Un’esperienza immersiva tra arte, natura e memoria collettiva animerà stasera, sabato 23 agosto, il suggestivo scenario del Villaggio Normann di Gonnesa, nel cuore del Sud Sardegna. Alle ore 18 prenderà il via “Pro is moris de is kogas – Lungo i sentieri delle streghe”, performance itinerante ideata e diretta da Giorgia Lattuca e Lorenzo Mori, con musiche dal vivo di Pietro Murgia, prodotta dal centro culturale cagliaritano Riverrun.
Il vecchio villaggio minerario, sospeso tra rovine industriali e nuova vita, si trasformerà per un giorno in un teatro naturale, dove la vegetazione spontanea si intreccia con i ricordi dei minatori e con l’aura leggendaria di Bosano, il cavallo simbolo del luogo che ancora domina il panorama dal Belvedere.
La performance – strutturata in sette tappe ispirate agli archetipi planetari della tradizione spagirica – accompagnerà i partecipanti lungo un percorso che fonde teatro contemporaneo, arte rituale e paesaggio. Un attraversamento fisico e simbolico in cui cinquanta persone, equamente divise tra abitanti e visitatori, daranno vita a una comunità temporanea che si muoverà in silenzio tra sentieri, boschi e ruderi, condividendo gesti e sguardi in un’atmosfera sospesa.
Dal patto iniziale di Mercurio al rito conclusivo di Giove, ogni stazione del cammino aprirà uno spazio di riflessione sensoriale in cui tempo e spazio si confondono. Elementi naturali come le piante che invadono i muri, gli animali selvatici e le pietre della miniera diventeranno parte integrante dell’azione, trasformando lo spettacolo in un rito collettivo più che in una semplice rappresentazione.
«Non si tratta di uno spettacolo da osservare – sottolineano Lattuca e Mori – ma di un’esperienza da vivere, un rito che allena lo sguardo a riconoscere la vita sottile che ci circonda, dentro e fuori di noi».
Il percorso si concluderà al tramonto, presso il Belvedere di Normann, in un momento poetico che unisce luce e ombra, passato e futuro, e che vedrà il paesaggio stesso farsi scena e complice dell’ultima tappa.

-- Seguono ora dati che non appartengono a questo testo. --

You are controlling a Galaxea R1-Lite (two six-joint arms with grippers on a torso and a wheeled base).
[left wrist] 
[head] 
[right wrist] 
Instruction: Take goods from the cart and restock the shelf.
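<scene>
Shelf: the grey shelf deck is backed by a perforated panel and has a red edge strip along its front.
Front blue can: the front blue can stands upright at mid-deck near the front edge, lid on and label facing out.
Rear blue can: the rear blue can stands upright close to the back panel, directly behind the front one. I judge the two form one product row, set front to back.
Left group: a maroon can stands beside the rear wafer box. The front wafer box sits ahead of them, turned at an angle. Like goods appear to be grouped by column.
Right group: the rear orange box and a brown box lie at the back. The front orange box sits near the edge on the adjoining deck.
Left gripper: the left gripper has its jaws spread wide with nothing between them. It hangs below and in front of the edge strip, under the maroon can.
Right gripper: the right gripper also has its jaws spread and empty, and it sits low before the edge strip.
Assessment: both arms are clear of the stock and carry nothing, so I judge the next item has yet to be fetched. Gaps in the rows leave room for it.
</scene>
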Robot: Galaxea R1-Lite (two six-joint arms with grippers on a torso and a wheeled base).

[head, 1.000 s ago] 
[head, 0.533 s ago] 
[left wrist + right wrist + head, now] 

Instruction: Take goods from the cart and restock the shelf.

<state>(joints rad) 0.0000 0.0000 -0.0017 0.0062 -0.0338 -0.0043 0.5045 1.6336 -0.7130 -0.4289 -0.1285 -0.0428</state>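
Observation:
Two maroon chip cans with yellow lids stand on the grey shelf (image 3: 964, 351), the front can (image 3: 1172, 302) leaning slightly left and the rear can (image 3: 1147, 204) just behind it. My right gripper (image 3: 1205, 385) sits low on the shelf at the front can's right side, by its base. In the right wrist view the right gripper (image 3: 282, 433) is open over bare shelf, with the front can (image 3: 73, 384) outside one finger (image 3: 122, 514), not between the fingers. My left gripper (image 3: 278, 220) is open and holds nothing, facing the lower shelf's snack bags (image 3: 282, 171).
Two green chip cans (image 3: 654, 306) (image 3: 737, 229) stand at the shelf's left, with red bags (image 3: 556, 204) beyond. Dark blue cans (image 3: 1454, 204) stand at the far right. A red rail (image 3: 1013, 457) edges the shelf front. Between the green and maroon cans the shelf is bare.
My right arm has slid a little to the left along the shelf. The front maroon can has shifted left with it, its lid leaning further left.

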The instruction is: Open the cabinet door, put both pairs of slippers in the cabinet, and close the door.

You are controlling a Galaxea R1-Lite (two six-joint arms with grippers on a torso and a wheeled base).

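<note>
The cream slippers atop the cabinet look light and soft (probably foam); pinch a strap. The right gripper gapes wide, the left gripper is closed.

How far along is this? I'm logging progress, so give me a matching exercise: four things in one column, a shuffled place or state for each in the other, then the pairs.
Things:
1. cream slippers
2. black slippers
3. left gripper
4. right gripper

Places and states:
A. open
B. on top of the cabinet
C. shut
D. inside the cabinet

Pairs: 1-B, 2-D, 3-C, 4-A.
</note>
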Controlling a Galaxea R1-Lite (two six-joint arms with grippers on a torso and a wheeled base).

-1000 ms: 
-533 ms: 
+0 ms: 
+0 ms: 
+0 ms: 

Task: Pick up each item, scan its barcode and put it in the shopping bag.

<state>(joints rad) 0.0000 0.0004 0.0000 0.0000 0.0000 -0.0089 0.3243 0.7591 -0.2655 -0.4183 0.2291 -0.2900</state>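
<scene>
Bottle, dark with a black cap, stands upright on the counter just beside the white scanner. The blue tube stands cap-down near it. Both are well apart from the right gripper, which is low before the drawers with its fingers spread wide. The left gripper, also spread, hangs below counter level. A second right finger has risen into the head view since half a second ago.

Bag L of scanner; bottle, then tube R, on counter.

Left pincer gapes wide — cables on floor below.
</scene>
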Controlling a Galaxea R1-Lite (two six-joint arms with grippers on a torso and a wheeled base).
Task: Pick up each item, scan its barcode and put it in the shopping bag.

L’evento rientra nel programma della rassegna Luoghi Sospesi – tra passato e futuro, giunta alla quinta edizione, promossa dall’Associazione Villaggio Normann OdV. La rassegna si propone di restituire valore e nuova vita al patrimonio minerario sardo attraverso iniziative artistiche e culturali che intrecciano memoria storica e visioni contemporanee.